* [Task details] Reproduce the full listing that follows, matching it exactly.

* [Data below]
--- START ---
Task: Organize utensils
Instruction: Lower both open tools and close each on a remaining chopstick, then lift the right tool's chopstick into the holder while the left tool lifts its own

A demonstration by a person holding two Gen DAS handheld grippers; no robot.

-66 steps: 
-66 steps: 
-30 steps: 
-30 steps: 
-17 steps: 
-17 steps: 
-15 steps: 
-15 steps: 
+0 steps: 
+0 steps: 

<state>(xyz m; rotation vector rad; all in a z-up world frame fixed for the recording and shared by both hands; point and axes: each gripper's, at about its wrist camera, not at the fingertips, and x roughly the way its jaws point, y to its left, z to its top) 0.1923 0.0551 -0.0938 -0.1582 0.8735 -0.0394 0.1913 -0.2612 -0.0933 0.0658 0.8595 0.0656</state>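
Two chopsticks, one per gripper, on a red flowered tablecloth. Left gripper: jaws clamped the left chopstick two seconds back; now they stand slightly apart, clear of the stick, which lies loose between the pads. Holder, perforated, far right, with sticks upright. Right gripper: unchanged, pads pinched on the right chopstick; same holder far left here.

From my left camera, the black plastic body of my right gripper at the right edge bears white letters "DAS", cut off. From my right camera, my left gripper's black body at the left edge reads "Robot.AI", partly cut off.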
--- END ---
* [Result below]
Task: Organize utensils
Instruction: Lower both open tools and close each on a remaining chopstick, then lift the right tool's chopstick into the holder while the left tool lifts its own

A demonstration by a person holding two Gen DAS handheld grippers; no robot.

-66 steps: 
-66 steps: 
-30 steps: 
-30 steps: 
-17 steps: 
-17 steps: 
-15 steps: 
-15 steps: 
+0 steps: 
+0 steps: 

<state>(xyz m; rotation vector rad; all in a z-up world frame fixed for the recording and shared by both hands; point and axes: each gripper's, at about its wrist camera, not at the fingertips, and x roughly the way its jaws point, y to its left, z to its top) 0.1923 0.0551 -0.0938 -0.1582 0.8735 -0.0394 0.1913 -0.2612 -0.0933 0.0658 0.8595 0.0656</state>
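Two chopsticks, one per gripper, on a red flowered tablecloth. Left gripper: jaws clamped the left chopstick two seconds back; now they stand slightly apart, clear of the stick, which lies loose between the pads. Holder, perforated, far right, with sticks upright. Right gripper: unchanged, pads pinched on the right chopstick; same holder far left here.

From my left camera, the black plastic body of my right gripper at the right edge bears white letters "DAS", cut off. From my right camera, my left gripper's black body at the left edge reads "Robot.AI", partly cut off.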

This output requires nothing further.